Harris didn’t answer.
He didn’t need to.
Near dawn, Father Callahan moved through camp hearing confessions.
Some men prayed.
Some cried.
Some lied about being unafraid.
Others admitted everything.
I watched one soldier no older than eighteen clutch a silver cross so tightly his knuckles turned white.
“I don’t want to die,” the boy whispered.
The priest placed a hand on his shoulder. “Neither does anyone else.”
Nearby, medics checked supplies beneath flickering lanterns.
Morphine.
Bandages.
Tourniquets.
One medic named Lewis sat quietly Sharpening scissors against a whetstone.
“You expecting heavy casualties,” someone said.
Lewis looked up with exhausted eyes.
“I’m expecting war.”
No one spoke after that.
By four in the morning, the cap had become strangely calm.
The waiting was nearly over.
That was somehow worse.
Men adjusted helmets.
Checked rifles again and again.
Wrote final letters.
I sat inside the landing craft with Eddie beside me, our shoulders pressed against dozens of others in suffocating silence.
The metal hull smelled of oil, seawater, and fear.
Above us, rainwater dripped steadily from the ceiling.

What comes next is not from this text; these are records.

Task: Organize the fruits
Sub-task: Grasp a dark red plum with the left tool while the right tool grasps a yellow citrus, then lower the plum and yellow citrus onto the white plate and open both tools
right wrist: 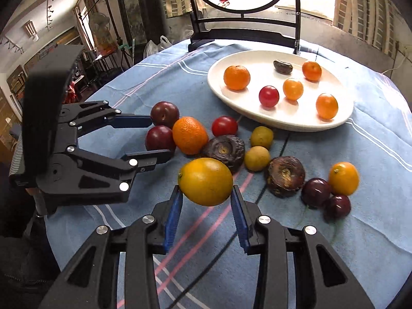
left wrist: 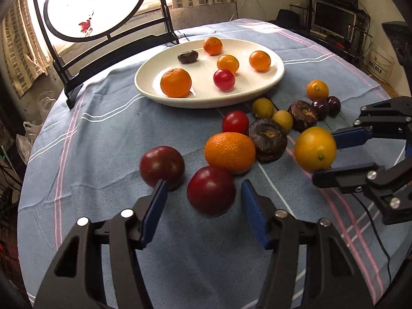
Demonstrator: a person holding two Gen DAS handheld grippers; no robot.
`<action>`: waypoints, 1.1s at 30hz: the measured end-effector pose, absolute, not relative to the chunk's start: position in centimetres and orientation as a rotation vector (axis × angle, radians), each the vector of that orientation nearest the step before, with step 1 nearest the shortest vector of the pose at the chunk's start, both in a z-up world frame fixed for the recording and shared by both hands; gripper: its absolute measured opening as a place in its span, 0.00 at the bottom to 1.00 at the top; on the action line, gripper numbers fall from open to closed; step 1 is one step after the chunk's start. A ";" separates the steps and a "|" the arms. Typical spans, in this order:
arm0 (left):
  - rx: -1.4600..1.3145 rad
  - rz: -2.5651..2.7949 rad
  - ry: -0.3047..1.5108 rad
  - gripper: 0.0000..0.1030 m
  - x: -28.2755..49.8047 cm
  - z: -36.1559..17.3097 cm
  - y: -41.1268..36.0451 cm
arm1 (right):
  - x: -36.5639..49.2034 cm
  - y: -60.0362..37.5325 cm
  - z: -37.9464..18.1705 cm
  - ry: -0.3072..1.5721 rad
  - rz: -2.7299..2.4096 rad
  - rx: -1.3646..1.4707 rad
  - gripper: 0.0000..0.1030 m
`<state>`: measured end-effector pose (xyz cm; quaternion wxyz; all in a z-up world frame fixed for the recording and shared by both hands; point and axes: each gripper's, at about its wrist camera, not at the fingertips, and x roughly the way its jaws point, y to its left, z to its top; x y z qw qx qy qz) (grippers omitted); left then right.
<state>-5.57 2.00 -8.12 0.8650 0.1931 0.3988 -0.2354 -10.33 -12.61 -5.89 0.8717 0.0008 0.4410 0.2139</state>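
Note:
A white plate (left wrist: 276,76) (right wrist: 215,82) holds several oranges, a red tomato and a dark fruit. My right gripper (right wrist: 206,198) is shut on a yellow-orange citrus fruit (right wrist: 205,181), held above the cloth; it also shows in the left wrist view (left wrist: 315,148). My left gripper (left wrist: 203,188) is open around a dark red plum (left wrist: 211,190), its fingers on either side; the plum also shows in the right wrist view (right wrist: 160,137). A second plum (left wrist: 162,166) lies just past the left finger. An orange (left wrist: 230,152) lies behind them.
More fruit lies loose on the blue striped tablecloth (left wrist: 103,134): a red tomato (left wrist: 235,122), two dark wrinkled fruits (left wrist: 267,139), two yellow-green ones (left wrist: 262,107), two small dark plums (left wrist: 325,106) and a small orange (left wrist: 317,90). A round framed screen (left wrist: 92,5) stands behind the plate.

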 end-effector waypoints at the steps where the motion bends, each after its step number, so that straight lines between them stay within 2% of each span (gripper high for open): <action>1: 0.416 -0.489 0.811 0.46 -5.7 -8.0 1.7 | -10.6 -13.0 -5.9 0.923 0.441 0.005 0.37; 3: 0.416 -0.509 0.823 0.36 -5.8 -7.9 1.4 | -10.9 -13.5 -5.9 0.921 0.430 0.003 0.37; 7: 0.420 -0.519 0.820 0.36 -6.5 -7.2 1.5 | -11.4 -14.3 -5.4 0.901 0.422 0.007 0.37; 11: 0.385 -0.512 0.759 0.36 -6.4 -4.1 2.1 | -11.3 -15.2 -3.3 0.842 0.405 0.002 0.37; 16: 0.320 -0.464 0.653 0.36 -3.7 1.1 1.4 | -9.4 -17.1 0.5 0.731 0.348 0.025 0.37; 20: 0.277 -0.424 0.614 0.36 -0.7 3.3 -0.3 | -6.4 -18.3 2.5 0.684 0.305 0.057 0.37; 33: 0.291 -0.353 0.668 0.36 6.9 -0.3 -3.8 | 2.3 -18.7 0.0 0.726 0.272 0.076 0.38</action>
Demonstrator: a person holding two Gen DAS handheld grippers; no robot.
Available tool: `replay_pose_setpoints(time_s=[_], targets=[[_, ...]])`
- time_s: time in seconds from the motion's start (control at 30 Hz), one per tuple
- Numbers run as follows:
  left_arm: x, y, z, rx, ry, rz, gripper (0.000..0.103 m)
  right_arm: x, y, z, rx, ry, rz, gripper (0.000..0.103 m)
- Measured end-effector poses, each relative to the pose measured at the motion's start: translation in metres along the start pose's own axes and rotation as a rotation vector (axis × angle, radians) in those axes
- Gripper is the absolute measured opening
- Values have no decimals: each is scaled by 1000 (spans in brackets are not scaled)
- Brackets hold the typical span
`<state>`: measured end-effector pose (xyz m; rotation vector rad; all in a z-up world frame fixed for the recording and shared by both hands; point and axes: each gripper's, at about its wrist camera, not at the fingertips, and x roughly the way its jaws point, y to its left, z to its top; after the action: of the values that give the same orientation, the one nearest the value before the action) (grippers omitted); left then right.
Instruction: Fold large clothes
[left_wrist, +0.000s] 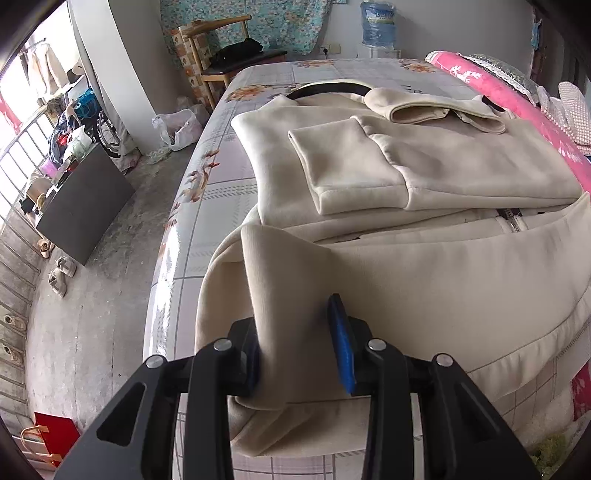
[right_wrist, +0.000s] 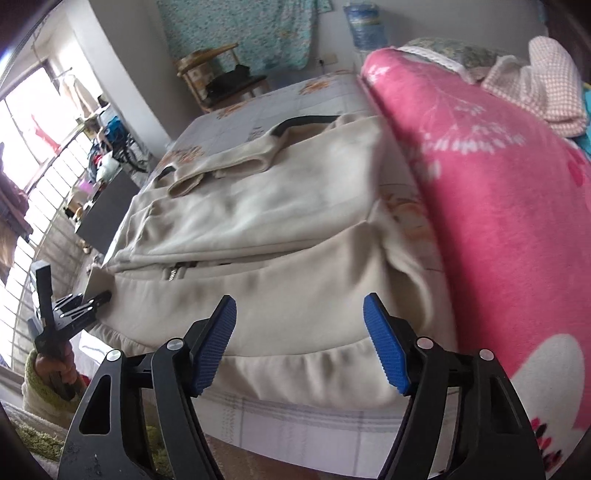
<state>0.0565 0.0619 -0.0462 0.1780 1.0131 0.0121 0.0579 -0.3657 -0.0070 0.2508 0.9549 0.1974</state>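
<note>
left tongs (left_wrist: 295, 343) clamp jacket (left_wrist: 424, 266) fold | right tongs (right_wrist: 300, 343) agape, empty | left pad hidden

My left gripper (left_wrist: 295, 343) pinches a raised fold of the cream jacket (left_wrist: 424, 266) at its near-left corner, cloth bunched between the blue pads (left_wrist: 343, 350). The rest lies folded on the bed (left_wrist: 218, 192), sleeves laid across, zipper (left_wrist: 511, 219) showing, a pink blanket (left_wrist: 517, 99) along the right
</note>
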Motion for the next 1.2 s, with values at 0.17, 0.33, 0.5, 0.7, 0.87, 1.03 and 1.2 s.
replay_pose_setpoints(time_s=[0.17, 0.33, 0.5, 0.7, 0.87, 1.03, 1.2], targets=[[-1, -4, 0, -2, 3, 20, 32, 11, -27, 15, 41, 11, 15, 53], [-2, -7, 0, -6, 4, 27, 32, 35, -41, 15, 66, 71, -18, 42], [-1, -7, 0, -3, 4, 29, 32, 28, -45, 10, 73, 107, 18, 40], [-1, -7, 0, -4, 4, 26, 32, 26, -45, 7, 41, 184, 58, 37], [-1, -7, 0, -6, 4, 26, 32, 39, -57, 23, 100, 168, 105, 32], [-1, -6, 1, -13, 9, 24, 32, 48, -61, 29, 129, 188, 153, 32], [0, -6, 2, -13, 15, 27, 32, 37, -61, 21, 104, 227, 153, 32]])
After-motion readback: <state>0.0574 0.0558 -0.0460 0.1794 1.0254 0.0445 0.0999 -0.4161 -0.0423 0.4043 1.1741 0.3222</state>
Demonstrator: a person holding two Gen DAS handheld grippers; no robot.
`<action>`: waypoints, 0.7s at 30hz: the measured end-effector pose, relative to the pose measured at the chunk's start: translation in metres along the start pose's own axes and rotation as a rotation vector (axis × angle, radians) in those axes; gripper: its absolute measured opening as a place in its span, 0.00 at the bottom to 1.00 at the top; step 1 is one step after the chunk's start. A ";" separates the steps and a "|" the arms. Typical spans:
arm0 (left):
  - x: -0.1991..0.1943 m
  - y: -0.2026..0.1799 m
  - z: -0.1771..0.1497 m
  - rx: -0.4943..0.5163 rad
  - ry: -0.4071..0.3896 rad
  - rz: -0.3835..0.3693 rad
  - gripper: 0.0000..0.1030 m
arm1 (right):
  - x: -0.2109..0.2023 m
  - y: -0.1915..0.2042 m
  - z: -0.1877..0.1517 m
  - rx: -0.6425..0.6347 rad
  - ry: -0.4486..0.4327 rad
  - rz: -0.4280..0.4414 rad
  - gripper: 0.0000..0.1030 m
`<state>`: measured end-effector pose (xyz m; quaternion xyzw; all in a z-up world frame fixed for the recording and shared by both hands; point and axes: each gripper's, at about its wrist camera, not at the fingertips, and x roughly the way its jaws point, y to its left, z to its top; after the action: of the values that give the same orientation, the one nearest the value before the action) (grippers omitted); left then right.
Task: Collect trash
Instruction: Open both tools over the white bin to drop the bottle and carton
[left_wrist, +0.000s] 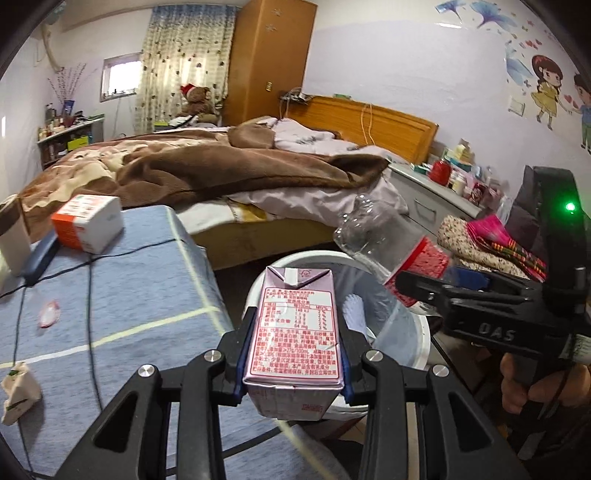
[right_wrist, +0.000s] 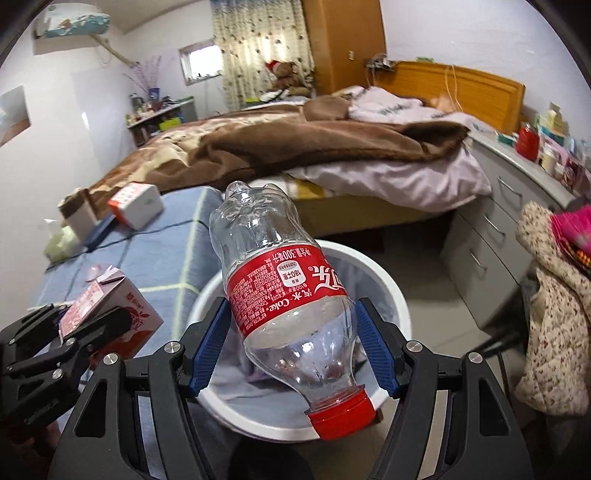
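My left gripper (left_wrist: 293, 354) is shut on a pink drink carton (left_wrist: 295, 332) and holds it above the near rim of a white trash bin (left_wrist: 421, 350). The carton also shows in the right wrist view (right_wrist: 110, 314). My right gripper (right_wrist: 291, 343) is shut on an empty clear Coke bottle (right_wrist: 284, 291) with a red label and red cap. It holds the bottle over the bin (right_wrist: 384, 266), cap toward me. The bottle (left_wrist: 384, 243) and right gripper (left_wrist: 421, 288) also show in the left wrist view.
A blue-covered table (left_wrist: 147, 288) on the left carries a white and orange box (left_wrist: 88, 225), a crumpled paper (left_wrist: 18, 391), a small wrapper (left_wrist: 50, 314) and cables. A bed (right_wrist: 295, 147) lies behind. Grey drawers (right_wrist: 491, 229) and piled clothes (right_wrist: 554, 302) stand right.
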<state>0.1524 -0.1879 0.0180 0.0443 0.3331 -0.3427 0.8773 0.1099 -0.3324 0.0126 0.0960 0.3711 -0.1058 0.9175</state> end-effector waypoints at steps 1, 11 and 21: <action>0.005 -0.004 0.000 0.007 0.007 -0.003 0.37 | 0.003 -0.003 -0.001 0.006 0.013 -0.004 0.68; 0.033 -0.024 -0.006 0.042 0.062 -0.018 0.37 | 0.028 -0.030 -0.010 0.041 0.107 -0.040 0.68; 0.055 -0.031 -0.006 0.042 0.105 -0.040 0.38 | 0.044 -0.045 -0.014 0.084 0.173 -0.007 0.69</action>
<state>0.1598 -0.2412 -0.0156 0.0741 0.3720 -0.3646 0.8504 0.1200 -0.3772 -0.0323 0.1420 0.4446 -0.1156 0.8768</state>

Someone near the front quietly recited the Lord’s Prayer.
Someone else muttered for him to shut up.
Nobody laughed.
Eddie pulled something out from his pocket.
A photograph.
His younger sister standing outside the grocery store back home.
“She’s getting married in August,” he said softly.
“You’ll make it back for it.”
He smiled without looking at me. “You don’t gotta do that.
“Do what?”
“Pretend.”
The engine roared to life beneath us.
Every man straightened instinctively.
Outside, whistles blew across the shoreline.
The invasion had begun.
Eddie tucked the photograph away and looked at me.
“If one of us gets hit tomorrow…”
“Don’t.”
“I’m serious,” His voice shook now. “If one of us gets home, tell the other’s family what happened.”
I stared at him.
The boat rocked hard as waves struck the hull.
Finally, I nodded.
“Okay.”
Neither of us said goodbye.
Because saying goodbye made death real.
And none of us were ready for that yet.
The landing craft lurched forward into darkness.
Toward France.
Toward gunfire.
Toward history.
And as the English coastline slowly disappeared behind us, I realized the strangest part of fear:
It wasn’t the terror of dying.
It was the unbearable hope that maybe-somehow-you might survive.